◆ **INSTRUCTIONS TO FOLLOW**:
Copy the data that appears below exactly. Drop the pictures.

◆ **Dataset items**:
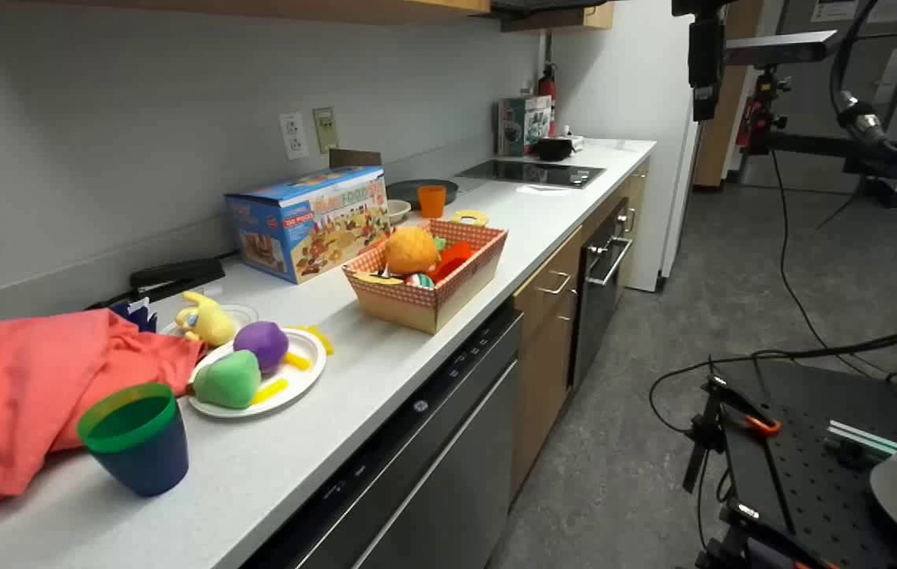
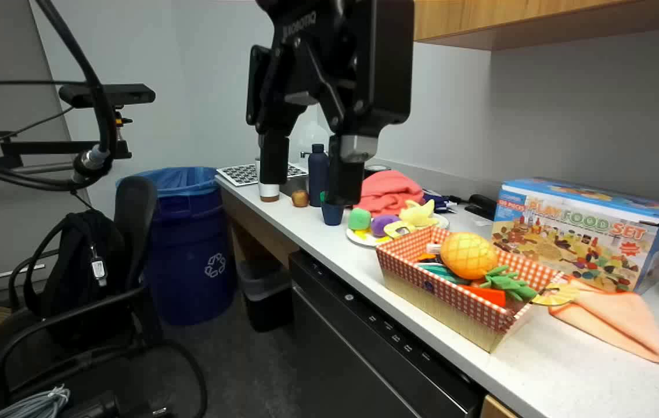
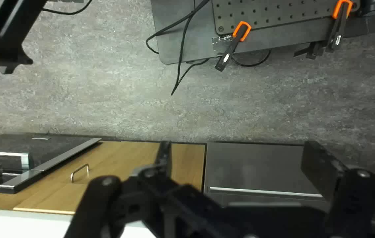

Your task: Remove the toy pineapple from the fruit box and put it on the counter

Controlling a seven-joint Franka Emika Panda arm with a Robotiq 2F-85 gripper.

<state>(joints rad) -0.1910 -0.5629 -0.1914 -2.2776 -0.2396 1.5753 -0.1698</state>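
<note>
The toy pineapple (image 1: 411, 251) is orange-yellow and roundish. It rests on other toy food in the fruit box (image 1: 397, 308), and in an exterior view (image 2: 468, 255) its green leafy top points away from the plate side. The fruit box (image 2: 439, 299) has a red checkered rim and wood-coloured sides and stands near the front edge of the counter (image 1: 369, 387). My gripper (image 2: 310, 171) is open and empty, high up and away from the box. In the wrist view the gripper (image 3: 239, 158) has its fingers wide apart above the floor and cabinet fronts; the pineapple and box are out of that view.
A blue printed cardboard box (image 1: 337, 221) stands behind the fruit box. A plate (image 1: 307, 381) with a green toy (image 1: 228, 379) and a purple toy (image 1: 261, 345) is beside it. A cup (image 1: 140, 442), a red cloth (image 1: 37, 379) and an orange cloth (image 2: 619, 319) lie around.
</note>
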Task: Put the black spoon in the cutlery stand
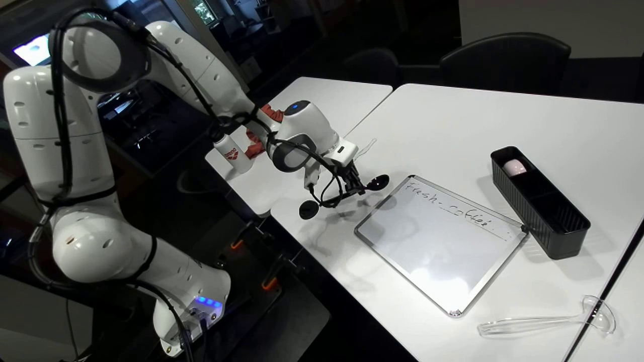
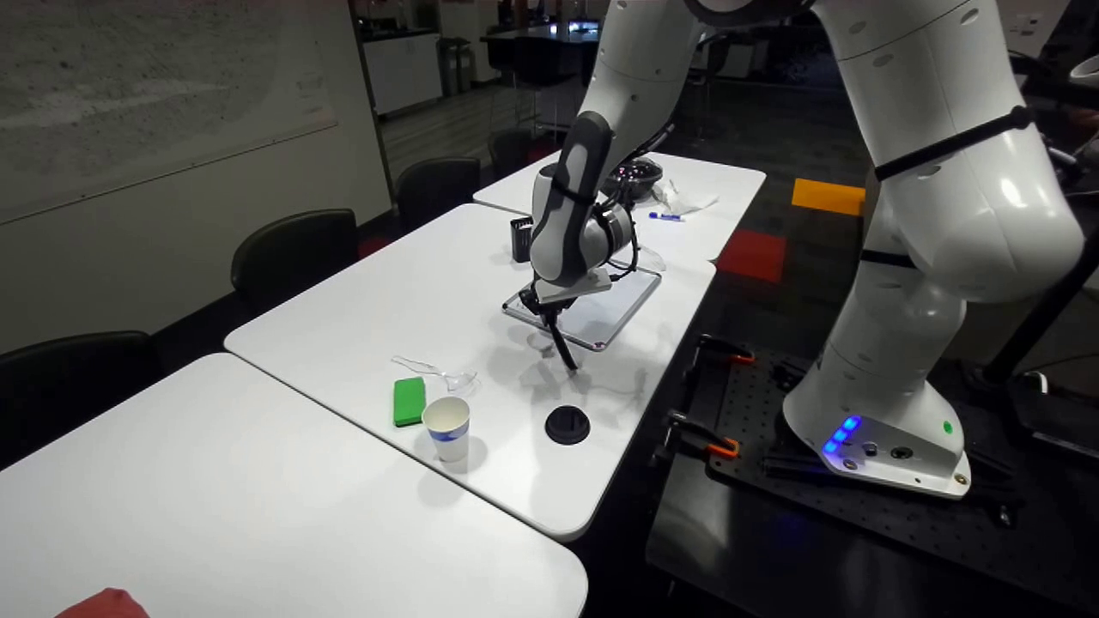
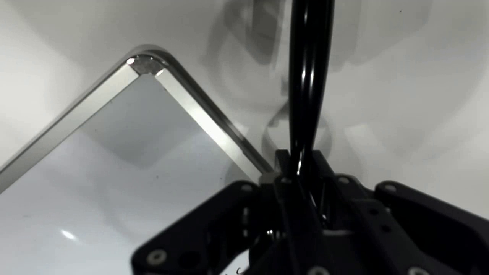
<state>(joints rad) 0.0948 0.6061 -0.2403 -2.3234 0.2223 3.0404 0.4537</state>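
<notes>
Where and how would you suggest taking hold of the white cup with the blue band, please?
I'd pinch the upper wall of the white cup from above, gripping it inside and out: it stands upright, mouth open, wider at the rim than the base. The nearby green block could hinder a side approach. The gripper holds the black spoon, so probably set that down first.

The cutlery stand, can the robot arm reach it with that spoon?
Probably yes: the gripper holds the black spoon up, only the flat whiteboard seems to lie between, and the cutlery stand is open on top.
</notes>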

◆ **SOLVED EXERCISE**:
Your task: Remove the toy pineapple from the fruit box and put it on the counter

Controlling a seven-joint Franka Emika Panda arm with a Robotiq 2F-85 gripper.

<state>(joints rad) -0.1910 -0.5629 -0.1914 -2.2776 -0.2396 1.5753 -0.1698</state>
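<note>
The toy pineapple (image 1: 411, 251) is orange-yellow and roundish. It rests on other toy food in the fruit box (image 1: 397, 308), and in an exterior view (image 2: 468, 255) its green leafy top points away from the plate side. The fruit box (image 2: 439, 299) has a red checkered rim and wood-coloured sides and stands near the front edge of the counter (image 1: 369, 387). My gripper (image 2: 310, 171) is open and empty, high up and away from the box. In the wrist view the gripper (image 3: 239, 158) has its fingers wide apart above the floor and cabinet fronts; the pineapple and box are out of that view.
A blue printed cardboard box (image 1: 337, 221) stands behind the fruit box. A plate (image 1: 307, 381) with a green toy (image 1: 228, 379) and a purple toy (image 1: 261, 345) is beside it. A cup (image 1: 140, 442), a red cloth (image 1: 37, 379) and an orange cloth (image 2: 619, 319) lie around.
</note>
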Task: Put the black spoon in the cutlery stand
<state>(joints rad) 0.0948 0.6061 -0.2403 -2.3234 0.2223 3.0404 0.4537</state>
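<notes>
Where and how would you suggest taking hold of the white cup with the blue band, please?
I'd pinch the upper wall of the white cup from above, gripping it inside and out: it stands upright, mouth open, wider at the rim than the base. The nearby green block could hinder a side approach. The gripper holds the black spoon, so probably set that down first.

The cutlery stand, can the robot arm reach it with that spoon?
Probably yes: the gripper holds the black spoon up, only the flat whiteboard seems to lie between, and the cutlery stand is open on top.
</notes>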

Nothing else is needed to finish the exercise.